# Overdosing EI, much point?



## Rob P (4 Mar 2014)

Is there? 

Theoretically if I dose the standard amounts i'm providing above and beyond my plants maximum uptake at lighting levels way higher than I have, yet I still find myself sticking more in as a) it doesn't have a negative impact b) it feels reassuring c) it's cheap enough to do it.

I read often people with healthy plants mention part of their success is 'lots of ferts' so presumably more than a standard prescribed amount. 

But I have to ask, is there really any point?


----------



## Vazkez (4 Mar 2014)

Hi Rob,

I was actually thinking the same few days ago 
I think only on one point. You do not have to worry abou deficiency and you can concentrate more on CO2 and flow.
What I did not release when I started with EI was that if you stick to do numbers ( it's general guide anyway) you end up with deficiency as plants grow you will have more uptake. Silly me 

So yes it cheap so worry about x things if you can worry just about one CO2.

Vaz


----------



## Sacha (4 Mar 2014)

I currently dose 1.5 x the recommended dose of EI. I used to dose the recommended amount, but I had algae issues related to a lack of phosphate.


----------



## ceg4048 (4 Mar 2014)

There really is no point in overdosing, but this assumes that everything else is optimized.

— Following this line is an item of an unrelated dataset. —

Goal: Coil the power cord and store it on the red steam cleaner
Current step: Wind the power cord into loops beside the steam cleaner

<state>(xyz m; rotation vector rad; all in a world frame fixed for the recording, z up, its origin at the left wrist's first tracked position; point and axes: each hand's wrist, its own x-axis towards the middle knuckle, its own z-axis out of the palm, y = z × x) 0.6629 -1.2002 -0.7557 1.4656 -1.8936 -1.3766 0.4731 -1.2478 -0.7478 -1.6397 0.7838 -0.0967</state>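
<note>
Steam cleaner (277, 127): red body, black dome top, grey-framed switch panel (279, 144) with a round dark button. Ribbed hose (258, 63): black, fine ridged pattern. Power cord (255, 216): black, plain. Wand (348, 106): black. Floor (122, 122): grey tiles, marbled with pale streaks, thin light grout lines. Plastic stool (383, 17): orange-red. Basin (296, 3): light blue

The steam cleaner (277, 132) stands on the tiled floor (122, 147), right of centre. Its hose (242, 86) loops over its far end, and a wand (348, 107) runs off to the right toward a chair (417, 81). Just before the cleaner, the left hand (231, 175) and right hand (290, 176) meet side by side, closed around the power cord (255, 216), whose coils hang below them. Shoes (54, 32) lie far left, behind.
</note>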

So it's entirely possible, for example that if flow/distribution is marginal then adding more can make up for the poor flow/distribution. Therefore, if you see an improvement by dosing larger than standard EI values then that tells you that there is a distribution issue in the tank. If there is a flow/distribution issue that affects nutrient uptake, then it also is likely that the plants will be exposed to a CO2 distribution issue as well, because gasses are much more difficult to distribute than solids.


Cheers,


----------



## Rob P (4 Mar 2014)

Ah ok, well I don't put that much extra in, maybe 50ml macro instead of 40ml and 30ml micro instead of 25ml and maybe an extra dribble on a rest day  lol, it makes me feel better that it covers any shortfall such as when I clean my cannister and end up replacing approx 15 litres of water with fresh mid week, that kind of thing.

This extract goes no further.